* Stored items from a collection *

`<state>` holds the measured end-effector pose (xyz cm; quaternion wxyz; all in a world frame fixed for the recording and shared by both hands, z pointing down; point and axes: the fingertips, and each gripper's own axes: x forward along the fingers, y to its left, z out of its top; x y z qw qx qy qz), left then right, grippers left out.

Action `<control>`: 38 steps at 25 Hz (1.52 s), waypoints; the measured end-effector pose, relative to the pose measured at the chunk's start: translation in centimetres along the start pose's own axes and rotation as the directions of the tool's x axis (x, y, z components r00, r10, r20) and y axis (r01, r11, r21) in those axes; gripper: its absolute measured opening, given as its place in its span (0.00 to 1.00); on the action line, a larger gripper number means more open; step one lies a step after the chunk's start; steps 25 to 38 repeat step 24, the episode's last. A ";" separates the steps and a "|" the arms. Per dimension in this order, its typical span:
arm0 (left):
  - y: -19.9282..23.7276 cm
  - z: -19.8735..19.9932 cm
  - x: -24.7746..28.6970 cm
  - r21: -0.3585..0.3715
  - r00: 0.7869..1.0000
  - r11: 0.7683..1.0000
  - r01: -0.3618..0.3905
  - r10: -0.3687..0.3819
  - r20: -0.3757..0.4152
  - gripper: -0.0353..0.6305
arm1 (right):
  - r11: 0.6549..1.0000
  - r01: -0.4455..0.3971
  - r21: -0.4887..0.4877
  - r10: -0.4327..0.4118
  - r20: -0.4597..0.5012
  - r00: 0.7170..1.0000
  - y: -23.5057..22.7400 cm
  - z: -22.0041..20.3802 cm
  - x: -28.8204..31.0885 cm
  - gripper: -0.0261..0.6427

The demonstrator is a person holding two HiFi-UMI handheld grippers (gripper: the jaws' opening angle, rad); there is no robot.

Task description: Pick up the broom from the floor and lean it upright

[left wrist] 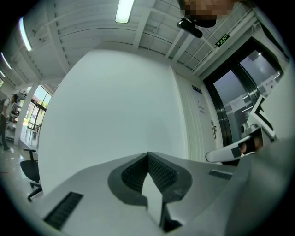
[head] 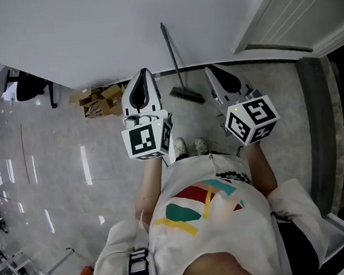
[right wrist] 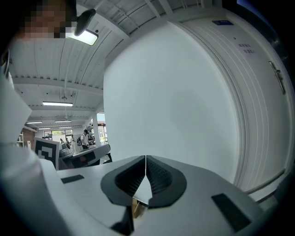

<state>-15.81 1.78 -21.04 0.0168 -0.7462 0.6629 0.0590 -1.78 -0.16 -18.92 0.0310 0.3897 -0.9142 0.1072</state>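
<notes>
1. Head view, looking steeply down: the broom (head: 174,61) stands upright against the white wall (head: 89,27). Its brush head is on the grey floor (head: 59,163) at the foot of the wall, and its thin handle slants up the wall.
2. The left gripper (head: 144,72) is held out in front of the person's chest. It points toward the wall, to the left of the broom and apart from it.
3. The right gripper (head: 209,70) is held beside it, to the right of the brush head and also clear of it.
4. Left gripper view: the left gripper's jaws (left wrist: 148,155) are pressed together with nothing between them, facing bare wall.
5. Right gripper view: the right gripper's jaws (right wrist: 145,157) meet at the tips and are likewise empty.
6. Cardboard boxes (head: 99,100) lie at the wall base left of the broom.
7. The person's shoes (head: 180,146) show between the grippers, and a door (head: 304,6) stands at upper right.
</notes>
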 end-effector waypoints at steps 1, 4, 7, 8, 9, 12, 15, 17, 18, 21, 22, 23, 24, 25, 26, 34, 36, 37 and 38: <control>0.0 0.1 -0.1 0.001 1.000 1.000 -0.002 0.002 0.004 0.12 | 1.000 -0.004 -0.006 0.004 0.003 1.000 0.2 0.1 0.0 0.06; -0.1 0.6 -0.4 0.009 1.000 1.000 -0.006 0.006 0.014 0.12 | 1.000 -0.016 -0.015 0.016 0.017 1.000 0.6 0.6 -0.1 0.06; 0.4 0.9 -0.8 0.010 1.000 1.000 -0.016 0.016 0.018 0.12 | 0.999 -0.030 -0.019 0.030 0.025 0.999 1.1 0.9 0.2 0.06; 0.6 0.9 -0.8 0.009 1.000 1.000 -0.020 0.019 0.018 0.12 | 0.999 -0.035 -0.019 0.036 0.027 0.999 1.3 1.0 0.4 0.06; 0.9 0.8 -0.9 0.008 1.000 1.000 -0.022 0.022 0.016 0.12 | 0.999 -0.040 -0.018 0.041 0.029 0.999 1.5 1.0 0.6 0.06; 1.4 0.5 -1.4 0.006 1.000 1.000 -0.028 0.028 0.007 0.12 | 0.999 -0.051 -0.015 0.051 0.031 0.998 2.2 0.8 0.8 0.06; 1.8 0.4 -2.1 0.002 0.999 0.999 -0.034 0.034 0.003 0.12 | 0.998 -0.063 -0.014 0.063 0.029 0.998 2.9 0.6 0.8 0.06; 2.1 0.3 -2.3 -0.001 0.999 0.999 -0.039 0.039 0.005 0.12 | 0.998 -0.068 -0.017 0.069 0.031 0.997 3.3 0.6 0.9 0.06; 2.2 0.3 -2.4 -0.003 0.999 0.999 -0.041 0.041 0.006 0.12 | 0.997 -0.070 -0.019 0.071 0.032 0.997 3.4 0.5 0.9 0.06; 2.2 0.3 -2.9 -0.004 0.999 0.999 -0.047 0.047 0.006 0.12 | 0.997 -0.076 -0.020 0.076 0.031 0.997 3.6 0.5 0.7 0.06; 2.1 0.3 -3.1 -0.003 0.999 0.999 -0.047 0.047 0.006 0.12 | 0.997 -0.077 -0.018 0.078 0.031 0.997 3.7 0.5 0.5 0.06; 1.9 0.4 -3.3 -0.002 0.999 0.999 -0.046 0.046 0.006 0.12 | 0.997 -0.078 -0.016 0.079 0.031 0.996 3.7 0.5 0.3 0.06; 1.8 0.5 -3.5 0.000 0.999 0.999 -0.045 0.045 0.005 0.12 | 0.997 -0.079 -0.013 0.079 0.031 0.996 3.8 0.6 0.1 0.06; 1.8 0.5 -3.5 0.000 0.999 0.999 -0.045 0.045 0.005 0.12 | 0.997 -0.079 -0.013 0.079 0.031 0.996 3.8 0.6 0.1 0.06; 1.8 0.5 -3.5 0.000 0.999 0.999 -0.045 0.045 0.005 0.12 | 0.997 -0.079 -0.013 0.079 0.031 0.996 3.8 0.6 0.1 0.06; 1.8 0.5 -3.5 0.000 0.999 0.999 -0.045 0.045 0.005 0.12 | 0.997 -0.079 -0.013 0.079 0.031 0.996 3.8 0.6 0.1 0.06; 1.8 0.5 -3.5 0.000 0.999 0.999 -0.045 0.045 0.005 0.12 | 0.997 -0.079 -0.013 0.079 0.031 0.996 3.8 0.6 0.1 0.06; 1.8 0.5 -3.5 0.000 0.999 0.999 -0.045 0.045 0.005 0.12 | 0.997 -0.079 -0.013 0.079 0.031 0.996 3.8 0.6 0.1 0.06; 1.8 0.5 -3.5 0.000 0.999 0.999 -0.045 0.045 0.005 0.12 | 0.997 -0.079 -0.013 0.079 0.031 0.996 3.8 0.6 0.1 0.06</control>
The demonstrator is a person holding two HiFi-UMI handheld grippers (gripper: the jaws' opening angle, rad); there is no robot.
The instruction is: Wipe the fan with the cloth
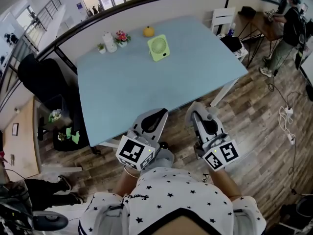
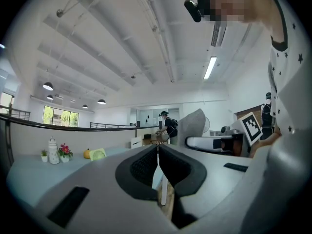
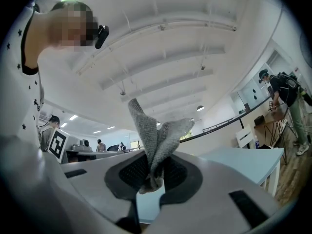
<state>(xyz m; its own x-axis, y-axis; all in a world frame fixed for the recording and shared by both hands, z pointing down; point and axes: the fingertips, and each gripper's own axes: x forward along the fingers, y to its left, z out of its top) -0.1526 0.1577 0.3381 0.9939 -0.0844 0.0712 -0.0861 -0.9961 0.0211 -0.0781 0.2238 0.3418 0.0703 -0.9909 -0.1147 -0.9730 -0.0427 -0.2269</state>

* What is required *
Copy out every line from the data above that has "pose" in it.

* Task response *
`<state>` holds the measured end-effector pose (xyz cm; quaternion wxyz; all in a world frame fixed for the recording and shared by both hands, z pointing down; point and axes: the fingertips, and each gripper's own axes: x forward along the fingers, y to its left, z out of its top; x y z qw qx qy qz), left then right, grippers left out.
Action `<control>`: 38 steps at 25 Hz (1.52 s), waypoints; the measured end-effector pose, relative to the pose measured at the chunk's start: translation in centimetres along the start pose's own axes and rotation as the directions of the tool's x axis (x, y, z components r00, r10, r20) and y axis (r01, r11, r21) in those axes; gripper: its absolute measured opening, given as its place in its span (0.00 to 1.00); on the action line, a larger gripper number means more open; step one lies a step after the chunk's start; steps 25 to 38 repeat step 24, the episode's last. A ";" separates the steps and a "|" the arms. Per dimension in this order, its typical span:

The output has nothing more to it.